The Lord Mayor of Dublin is planning to meet providers of soup kitchens later this week over proposed draft byelaws that would prohibit volunteer groups from providing on-street food to the city’s homeless.

Dublin City Council is working on new byelaws that would seek to regulate on-street soup kitchens, restricting where they can operate from and ensuring they comply with food safety regulations.

The byelaw would prohibit charitable groups from setting up services, including hot food, to people on the city’s streets.

Families queue up at The Lending Hand, a soup kitchen feeding up 300 people every Monday evening on College Green in Dublin city centre (Niall Carson/PA)

Long queues of people are regularly seen outside the GPO on O’Connell Street during the day and in the evening, waiting for hot meals and drinks.

The introductions of new byelaws was recommended as part of the Taoiseach’s Taskforce for Dublin report, which called for the development and enaction of new byelaws to regulate on-street charitable services such as soup kitchens and other services.

The move has been criticised by some of the providers, while a large crowd gathered outside City Hall to protest against the proposed plans.

Lord Mayor of Dublin Emma Blain told PA news agency: “What I want to do this week and what I’m planning to do at the end of the week, is to visit some of those soup kitchens and talk directly to the providers and listen to their concerns and meet the people that they’re that they’re catering to.
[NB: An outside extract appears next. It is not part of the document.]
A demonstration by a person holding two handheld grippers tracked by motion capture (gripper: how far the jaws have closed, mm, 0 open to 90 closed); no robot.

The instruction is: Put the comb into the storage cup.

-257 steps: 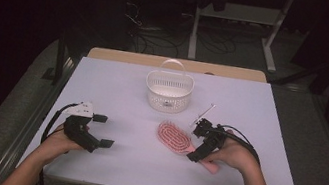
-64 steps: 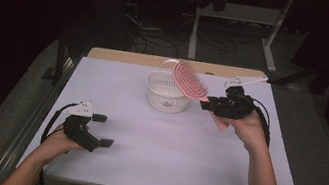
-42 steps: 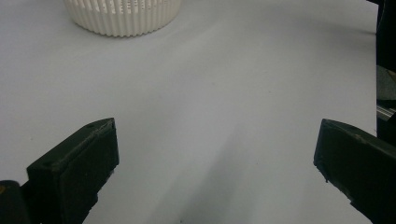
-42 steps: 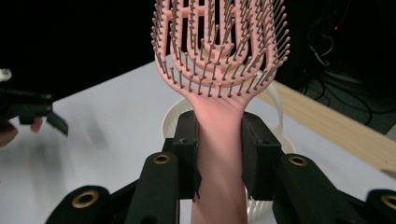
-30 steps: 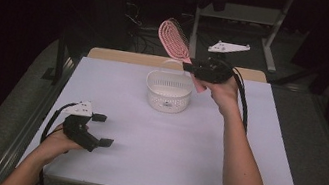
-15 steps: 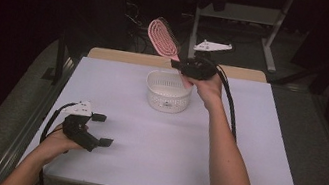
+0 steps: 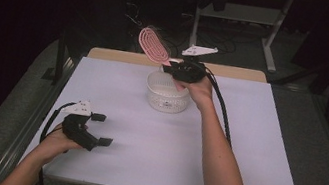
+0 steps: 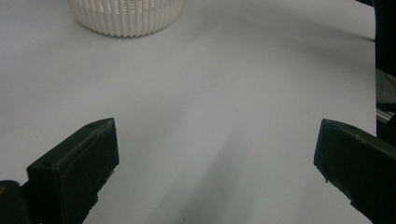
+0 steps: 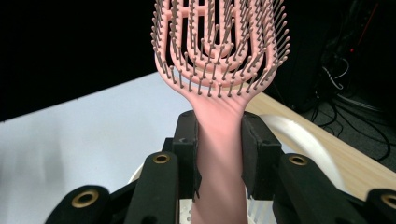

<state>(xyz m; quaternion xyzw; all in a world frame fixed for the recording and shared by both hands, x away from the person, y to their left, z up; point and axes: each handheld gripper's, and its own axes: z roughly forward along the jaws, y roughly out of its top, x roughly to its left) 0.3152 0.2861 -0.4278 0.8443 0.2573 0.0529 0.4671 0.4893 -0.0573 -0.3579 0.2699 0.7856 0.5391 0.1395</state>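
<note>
The right gripper clamps the handle of the pink hairbrush, whose bristled head projects beyond the fingertips, with the white basket directly beneath them. To seat the brush well, tilt the head downward inside the rim and lower it before releasing, keeping the bristles clear of the slatted wall. The left gripper rests open on the table, nothing between its fingers

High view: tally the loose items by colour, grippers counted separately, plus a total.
Pink: 1, the pink plastic vented hairbrush, clamped by its handle in the right gripper above the basket.
White: 1, the round white slotted plastic basket on the white table.
Black grippers: 2, the right one and the left gripper, open and empty.
Total: 4.
</note>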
“That’s what my plan is for this week, take it back to my fellow councillor and we will discuss it then.”

She added: “It’s something that’s under review at the moment.

“I think you would have seen in our council meeting last week that all councillors, across the board, of course, all political parties, are really supportive of the work that soup kitchens do.

“So there are no byelaws drafted at the moment.

“There’s nothing to review at the moment, but I think we all spoke in support of the fantastic work that soup kitchens do, and that’s where we are at the moment.”